Am I overestimating the risks

In his book 'Risk, the Science and Politics of Fear', Dan Gardner gives an excellent explanation of how thousands of years of human evolution have formed our mental processes regarding risk.

'Our brains were simply not shaped by the world as we know it now, or even the agrarian one that preceded it. They are exclusively the creation of the Old Stone Age'

One consequence of this is how our brains make immediate risk assessments based on our ability to recall relevant experiences. This is a natural part of our 'System one' or 'gut' decision making process that has evolved to make quick decisions in risky situations. This is contrasted with the processes of logical reasoning which forms 'system two' or 'head' thinking which are slower but more accurate. We are pre-disposed to considering a situation to be risky if we are able to recall similar situations where problems have arisen. This recollection can be through our own experiences or through 'stories' conveyed to us by others, a concept known as the Availability Heuristic. As Gardner points out, whilst this mechanism worked well for our ancestors in avoiding danger, the mechanism is flawed when it comes to modern society. The huge amounts of information 'available' to us relative to a situation can provide an unrealistic perception of the actual risks present. To paraphrase Gardner for this context, we are running around testing software with brains that are perfectly evolved for avoiding dangerous animals while hunting and gathering.

Testers work revolves around finding problems with software. We find our own bugs, we read articles on testing and software problems and, when we meet other testers, we share stories of bugs and software problems. We will also typically spend more time investigating and examining problem behaviour than anyone else. An inevitable result is that the experiences driving our own availability heuristics' will be inclined to over-emphasise the likelihood of issues. The examples that are most readily available to us when facing new situations are likely to be based around problems that we have previously seen. We will have a natural tendancy to possess higher levels of perceived risk than other roles. The business, on the other hand, don't see all of the bugs. Their experiences of bugs are often masked behind figures, reports and metrics, which might convey summary information, however the personal experience of issues encountered is absent and so, therefore, is the 'System one' perception of risk. 

From a tester standpoint, a rather un-palatable conclusion that we could draw from this is that, in the situation where we have provided excellent status information to the business, they could well be better placed than us to accurately assess the risks involved in releasing the software. This is because they are more likely to be operating in a 'System two' process of logical reasoning based on the facts, whereas we will be strongly influenced by our 'System one' processes to assume problems on the basis of prior experience.

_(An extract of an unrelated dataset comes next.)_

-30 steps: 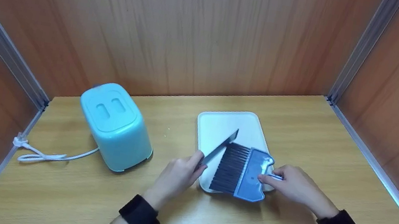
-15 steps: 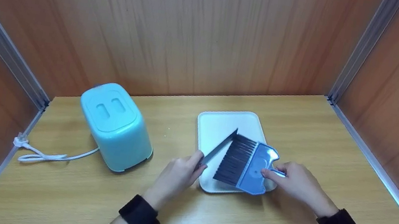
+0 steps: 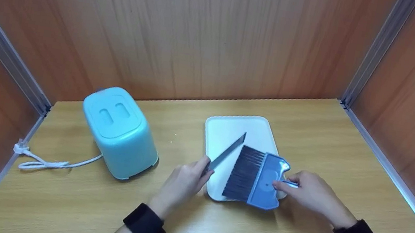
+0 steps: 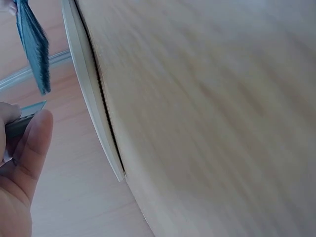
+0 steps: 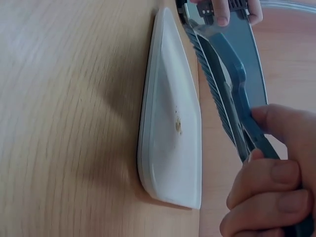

Testers role and experiences will also drive their assessment of risk to be heavily based around software bugs. The business decision makers, if they are doing their jobs effectively, will have visibility of other categories of risk which must be considered when making project and release decisions. Risks such as missing market opportunities, losing investor confidence and missing opportunity for useful feedback are all factors outside of the scope of the quality of the code which must be considered.

The somewhat enlightening conclusion for testers for me is this - we need to be able to let go of the worry. If you have done the best job that you can to provide the business with information, and they are making a decision based on that information, then you have done your job. Understand that your manifold experiences, both personal and second-hand, of failures in software causes your gut to see problems everywhere and you may not be best placed to accurately assess the overall risk involved in a software release. You may reject this idea, claiming that you are aware of biases yet not susceptible. As Gardner points out, this is a common problem

'Psychologists have found that people not only accept the idea that other people's thinking may be biased, they tend to overestimate the extent of that bias. But almost everyone resists the notion that their own thinking may also be biased.'

Sometimes as a tester you have to identify when you've been too close to too many problems to be thinking rationally, and work to providing the information to let others make the risk decisions. The folks making those decisions will hopefully have access to multiple information sources, in addition to the output of testing, which helps to balance biases in the decisions being made.

 

Is the business Underestimating the risks?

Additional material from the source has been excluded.